85   everything   2012 Sep 13, 10:08am  

Some countries, even Germany is selling bonds at negative interest rates, even our own Tbill is only .20% Some banks are beginning to charge to hold your money, if you use a SDB to stash your gold/silver they charge you. Lots of people with their hands out, from bankers all the way to the poor. The trick is to keep the money flowing one way or another.

86   RentingForHalfTheCost   2012 Sep 13, 10:16am  

E-man says

4.5% fixed interest rate on the property for the next 30 years.

Friend at work just got 3.275% for 30 years with no point. I charge him more than that when he needs me to spot him on lunch money. I told him he is living in Gov't subsidized housing now. He is a PhD with 20 years experience. A very sharp guy, one of the best in his field, and he needs a hand-out from the gov't to buy a house. Nice.

87   mell   2012 Sep 13, 10:40am  

E-man says

freak80 says

Real interest rates are already negative. Cash sitting in a bank account loses its value via inflation faster than nominal interest can make up for it.

Thank you Bernanke. Hope you and your buddies in Big Finance enjoy your free money at my expense.

We're little fish. We have to play their game, or we're going to lose. If you don't want to get screwed by inflation, do something with your money to get some yields. Where do you go and get some return on your money as well as return of your money? RE seems like a safe bet to me. Gold might go up, but it doesn't produce any income.

Learn from your victory. Prosper from your failure.

Prefer stocks over RE because I can set stop limits for when the next crash comes and sell automatically or within a mouse-click. Would hate the feeling of being stuck with anything for too long when the tide turns. Gold might go up? It rocketed from lows to high after the bazooka was announced. Free monies for everybody! ;)

88   tclement   2012 Sep 13, 11:11am  

Or, quoting the NAR, "Now is an incredibly good time to buy or sell real estate." :)

89   RentingForHalfTheCost   2012 Sep 14, 1:36am  

tclement says

Or, quoting the NAR, "Now is an incredibly good time to buy or sell real estate." :)

If they were being more open and honest in their words then the above would read more like this.

"Now is an incredibily good time to give me two times your savings that has taken you years to accumulate".

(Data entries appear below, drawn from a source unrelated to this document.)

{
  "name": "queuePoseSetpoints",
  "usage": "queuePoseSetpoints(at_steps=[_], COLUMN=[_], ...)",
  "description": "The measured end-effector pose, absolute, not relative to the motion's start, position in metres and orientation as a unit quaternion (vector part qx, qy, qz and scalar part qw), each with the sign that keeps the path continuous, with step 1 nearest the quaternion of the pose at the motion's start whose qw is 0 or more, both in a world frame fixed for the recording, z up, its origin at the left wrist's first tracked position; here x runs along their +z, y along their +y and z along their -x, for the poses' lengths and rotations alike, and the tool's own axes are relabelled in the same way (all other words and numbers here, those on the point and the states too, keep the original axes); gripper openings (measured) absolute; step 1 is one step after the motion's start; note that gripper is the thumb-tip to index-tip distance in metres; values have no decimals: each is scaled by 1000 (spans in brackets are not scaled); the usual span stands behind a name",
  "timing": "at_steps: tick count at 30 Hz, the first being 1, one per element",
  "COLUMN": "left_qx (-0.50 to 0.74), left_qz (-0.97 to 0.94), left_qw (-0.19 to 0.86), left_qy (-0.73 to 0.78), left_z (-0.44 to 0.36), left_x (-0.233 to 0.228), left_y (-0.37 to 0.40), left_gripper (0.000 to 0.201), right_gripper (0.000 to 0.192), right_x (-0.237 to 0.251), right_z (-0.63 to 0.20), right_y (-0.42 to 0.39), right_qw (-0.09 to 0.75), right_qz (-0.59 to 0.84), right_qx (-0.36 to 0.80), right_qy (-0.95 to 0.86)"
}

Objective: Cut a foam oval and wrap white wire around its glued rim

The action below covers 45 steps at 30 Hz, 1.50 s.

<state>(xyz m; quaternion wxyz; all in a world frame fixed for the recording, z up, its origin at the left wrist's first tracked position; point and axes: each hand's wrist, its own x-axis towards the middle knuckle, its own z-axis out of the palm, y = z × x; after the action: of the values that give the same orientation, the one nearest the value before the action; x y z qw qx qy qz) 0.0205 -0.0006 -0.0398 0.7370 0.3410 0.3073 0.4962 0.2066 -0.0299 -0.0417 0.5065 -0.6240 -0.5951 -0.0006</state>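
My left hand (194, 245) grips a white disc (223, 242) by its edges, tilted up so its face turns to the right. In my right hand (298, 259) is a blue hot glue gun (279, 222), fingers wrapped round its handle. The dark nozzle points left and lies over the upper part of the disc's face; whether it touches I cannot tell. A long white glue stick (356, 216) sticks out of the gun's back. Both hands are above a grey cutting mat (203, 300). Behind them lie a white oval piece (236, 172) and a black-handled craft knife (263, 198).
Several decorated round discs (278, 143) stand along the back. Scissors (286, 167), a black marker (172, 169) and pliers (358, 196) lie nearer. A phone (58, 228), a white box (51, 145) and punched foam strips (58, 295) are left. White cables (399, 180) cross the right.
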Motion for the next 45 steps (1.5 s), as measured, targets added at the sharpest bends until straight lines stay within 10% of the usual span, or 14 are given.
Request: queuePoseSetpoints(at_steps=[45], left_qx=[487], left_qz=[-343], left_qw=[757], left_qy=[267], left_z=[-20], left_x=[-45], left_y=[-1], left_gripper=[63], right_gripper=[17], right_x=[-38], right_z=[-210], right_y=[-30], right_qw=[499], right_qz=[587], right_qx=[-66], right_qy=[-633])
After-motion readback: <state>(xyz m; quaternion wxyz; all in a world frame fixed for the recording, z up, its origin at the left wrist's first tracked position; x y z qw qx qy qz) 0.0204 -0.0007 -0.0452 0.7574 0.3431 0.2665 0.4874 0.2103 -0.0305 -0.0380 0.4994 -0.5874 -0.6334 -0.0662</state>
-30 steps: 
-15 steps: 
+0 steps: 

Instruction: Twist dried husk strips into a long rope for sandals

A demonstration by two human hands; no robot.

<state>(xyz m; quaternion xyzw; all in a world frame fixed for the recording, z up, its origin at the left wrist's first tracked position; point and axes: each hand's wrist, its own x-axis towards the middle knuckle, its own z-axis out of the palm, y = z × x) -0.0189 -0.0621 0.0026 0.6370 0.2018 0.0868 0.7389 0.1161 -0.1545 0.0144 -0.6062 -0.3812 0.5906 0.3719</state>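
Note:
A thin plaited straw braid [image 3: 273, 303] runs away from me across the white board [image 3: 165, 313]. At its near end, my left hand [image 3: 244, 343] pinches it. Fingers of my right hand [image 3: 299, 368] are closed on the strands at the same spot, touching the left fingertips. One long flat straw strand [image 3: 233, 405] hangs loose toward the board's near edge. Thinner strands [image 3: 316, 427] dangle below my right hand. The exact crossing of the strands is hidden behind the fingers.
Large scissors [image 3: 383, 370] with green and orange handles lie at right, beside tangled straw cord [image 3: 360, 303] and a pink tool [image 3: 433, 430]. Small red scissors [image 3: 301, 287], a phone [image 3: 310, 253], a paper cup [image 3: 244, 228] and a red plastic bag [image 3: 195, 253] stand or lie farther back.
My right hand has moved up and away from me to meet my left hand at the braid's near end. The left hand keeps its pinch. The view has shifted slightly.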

Assuming 3.5% down and a 6% rob from NAR (national assembly of robbers)

90   FunTime   2012 Sep 14, 3:40am  

RentingForHalfTheCost says

"Now is an incredibily good time to give me two times your savings that has taken you years to accumulate".

Better than working every day! With that much money at stake, I expect the robbers to come out.

91   freak80   2012 Sep 14, 3:49am  

E-man says

RE seems like a safe bet to me.

I'm considering a house purchase in my area. RE is very cheap realative to rents here. But it's Corning, NY...the epitome of a "one industry town." If Corning, Inc goes tits-up or moves to Texas like everything else, RE will tank. Like nearby Binghamton.

Heck the local RE market probably tracks the GLW stock ticker pretty closely.

92   gregpfielding   2012 Dec 18, 4:29am  

It's true. Andrew's prediction (which I shared), didn't come to pass. The market is far from fundamentals.